» **About this task**
Write out the records in full and without alteration, setting aside their pictures.

» **Excerpted records**
*** Block opens ***

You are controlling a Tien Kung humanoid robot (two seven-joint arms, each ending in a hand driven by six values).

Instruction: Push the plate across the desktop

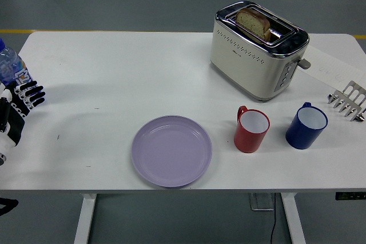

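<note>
We see bare table (114, 67) left of the lavender plate (171, 151) and beyond it. Right of the plate, the red mug (251, 130) stands near its rim, with the blue mug (306, 126) further right. The toaster (258, 50) blocks the far-right corner beyond the plate. A water bottle (10, 67) stands far left of the plate, at the table's edge.

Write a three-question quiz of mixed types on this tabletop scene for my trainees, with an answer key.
1. True or false: the left robot hand is touching the round lilac plate.
2. Which stands nearer the plate? A) red mug B) blue mug
3. Fill in: a slice of bread sits in the cream and chrome ____.

Key: 1 false, the hand is at the table's left edge, well apart from the plate; 2 A; 3 toaster.
</note>
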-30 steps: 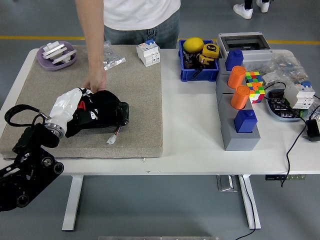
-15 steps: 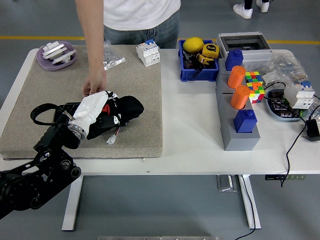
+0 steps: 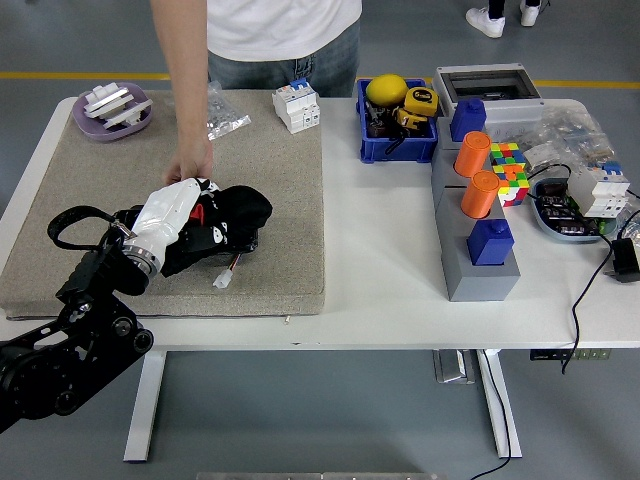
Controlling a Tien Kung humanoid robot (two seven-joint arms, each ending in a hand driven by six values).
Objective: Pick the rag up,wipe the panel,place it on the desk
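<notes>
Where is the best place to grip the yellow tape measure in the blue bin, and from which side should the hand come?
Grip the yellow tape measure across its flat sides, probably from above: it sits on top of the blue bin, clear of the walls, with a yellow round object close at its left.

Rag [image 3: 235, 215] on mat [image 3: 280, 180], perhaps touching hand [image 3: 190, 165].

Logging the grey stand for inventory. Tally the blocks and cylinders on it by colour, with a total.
Blue blocks: 2
Orange cylinders: 2
Total: 4, all standing on the grey stand
</notes>
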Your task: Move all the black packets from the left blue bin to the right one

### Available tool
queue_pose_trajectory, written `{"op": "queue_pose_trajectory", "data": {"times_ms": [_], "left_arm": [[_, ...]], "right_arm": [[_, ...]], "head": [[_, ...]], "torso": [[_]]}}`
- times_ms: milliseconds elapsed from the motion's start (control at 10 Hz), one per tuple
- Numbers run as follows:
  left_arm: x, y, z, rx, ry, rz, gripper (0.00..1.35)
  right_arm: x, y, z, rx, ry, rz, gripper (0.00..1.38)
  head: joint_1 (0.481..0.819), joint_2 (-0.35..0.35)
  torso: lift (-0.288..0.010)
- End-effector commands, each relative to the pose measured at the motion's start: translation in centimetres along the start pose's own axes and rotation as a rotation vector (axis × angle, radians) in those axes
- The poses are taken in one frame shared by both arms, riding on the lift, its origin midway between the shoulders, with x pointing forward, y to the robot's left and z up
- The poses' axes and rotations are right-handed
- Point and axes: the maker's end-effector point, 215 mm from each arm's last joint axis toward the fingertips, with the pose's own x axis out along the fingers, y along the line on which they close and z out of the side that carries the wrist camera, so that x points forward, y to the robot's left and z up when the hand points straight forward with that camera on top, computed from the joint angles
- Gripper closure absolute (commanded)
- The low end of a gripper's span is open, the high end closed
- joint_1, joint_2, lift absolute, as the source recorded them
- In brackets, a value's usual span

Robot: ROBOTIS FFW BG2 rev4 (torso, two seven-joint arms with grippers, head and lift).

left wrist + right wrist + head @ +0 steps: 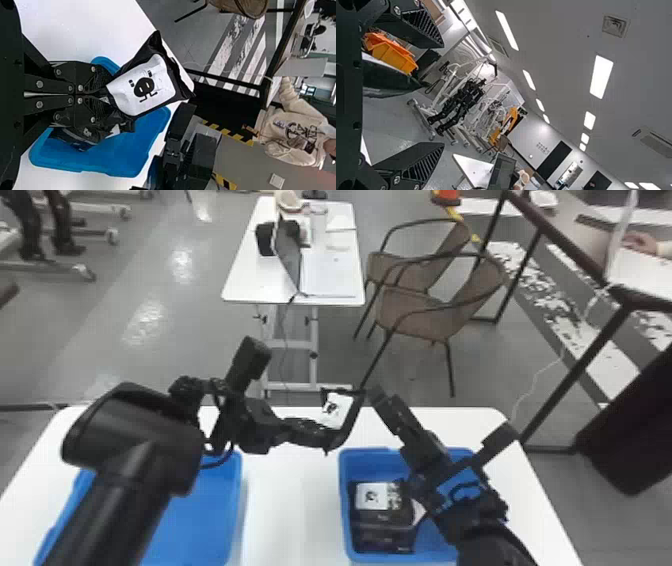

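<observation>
Pinching a black packet (340, 410), the left gripper (317, 434) hangs above the far part of the white table (280, 490) in the head view, between the two bins and beyond them. The left wrist view gives the closer account: the left gripper (107, 95) has its fingers pressed together on one end of the packet, whose white label bears a black printed figure. The head view adds the left blue bin (236, 490), partly behind the left arm, and the right blue bin (344, 470), where more black packets (385, 532) lie piled, the uppermost with its white label up. The right gripper (442, 412) is over and beyond the right blue bin, its fingers spread wide. The right wrist view confirms that spread and, near the gap, shows a dark pointed shape (391, 81) with a pale edge; whether it is the pinched packet cannot be told.
</observation>
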Motion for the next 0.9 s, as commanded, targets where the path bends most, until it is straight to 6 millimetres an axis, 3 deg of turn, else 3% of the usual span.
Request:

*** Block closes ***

» **Problem solution**
You are controlling a Tien Kung humanoid robot (two seven-joint arms, each ending in a hand driven by six values).

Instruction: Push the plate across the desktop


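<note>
We see bare table (114, 67) left of the lavender plate (171, 151) and beyond it. Right of the plate, the red mug (251, 130) stands near its rim, with the blue mug (306, 126) further right. The toaster (258, 50) blocks the far-right corner beyond the plate. A water bottle (10, 67) stands far left of the plate, at the table's edge.

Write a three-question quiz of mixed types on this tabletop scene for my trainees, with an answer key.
1. True or false: the left robot hand is touching the round lilac plate.
2. Which stands nearer the plate? A) red mug B) blue mug
3. Fill in: a slice of bread sits in the cream and chrome ____.

Key: 1 false, the hand is at the table's left edge, well apart from the plate; 2 A; 3 toaster.
</note>
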-30 steps: 
-15 steps: 
+0 steps: 
Controlling a Tien Kung humanoid robot (two seven-joint arms, each ending in a hand driven by six values).
Objective: Pick the rag up,wipe the panel,place it on the desk
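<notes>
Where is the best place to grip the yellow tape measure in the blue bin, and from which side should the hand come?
Grip the yellow tape measure across its flat sides, probably from above: it sits on top of the blue bin, clear of the walls, with a yellow round object close at its left.

Rag [image 3: 235, 215] on mat [image 3: 280, 180], perhaps touching hand [image 3: 190, 165].

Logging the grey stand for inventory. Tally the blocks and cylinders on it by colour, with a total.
Blue blocks: 2
Orange cylinders: 2
Total: 4, all standing on the grey stand
</notes>
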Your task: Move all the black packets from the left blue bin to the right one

### Available tool
queue_pose_trajectory, written `{"op": "queue_pose_trajectory", "data": {"times_ms": [_], "left_arm": [[_, ...]], "right_arm": [[_, ...]], "head": [[_, ...]], "torso": [[_]]}}`
- times_ms: milliseconds elapsed from the motion's start (control at 10 Hz), one per tuple
- Numbers run as follows:
  left_arm: x, y, z, rx, ry, rz, gripper (0.00..1.35)
  right_arm: x, y, z, rx, ry, rz, gripper (0.00..1.38)
  head: joint_1 (0.481..0.819), joint_2 (-0.35..0.35)
  torso: lift (-0.288..0.010)
- End-effector commands, each relative to the pose measured at the motion's start: translation in centimetres along the start pose's own axes and rotation as a rotation vector (axis × angle, radians) in those axes
- The poses are taken in one frame shared by both arms, riding on the lift, its origin midway between the shoulders, with x pointing forward, y to the robot's left and z up
- The poses' axes and rotations are right-handed
- Point and axes: the maker's end-effector point, 215 mm from each arm's last joint axis toward the fingertips, with the pose's own x axis out along the fingers, y along the line on which they close and z out of the side that carries the wrist camera, so that x points forward, y to the robot's left and z up when the hand points straight forward with that camera on top, computed from the joint angles
- Gripper closure absolute (commanded)
- The low end of a gripper's span is open, the high end closed
- joint_1, joint_2, lift absolute, as the source recorded them
- In brackets, a value's usual span

Robot: ROBOTIS FFW BG2 rev4 (torso, two seven-joint arms with grippers, head and lift).

left wrist + right wrist + head @ +0 steps: 

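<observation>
Pinching a black packet (340, 410), the left gripper (317, 434) hangs above the far part of the white table (280, 490) in the head view, between the two bins and beyond them. The left wrist view gives the closer account: the left gripper (107, 95) has its fingers pressed together on one end of the packet, whose white label bears a black printed figure. The head view adds the left blue bin (236, 490), partly behind the left arm, and the right blue bin (344, 470), where more black packets (385, 532) lie piled, the uppermost with its white label up. The right gripper (442, 412) is over and beyond the right blue bin, its fingers spread wide. The right wrist view confirms that spread and, near the gap, shows a dark pointed shape (391, 81) with a pale edge; whether it is the pinched packet cannot be told.
</observation>
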Motion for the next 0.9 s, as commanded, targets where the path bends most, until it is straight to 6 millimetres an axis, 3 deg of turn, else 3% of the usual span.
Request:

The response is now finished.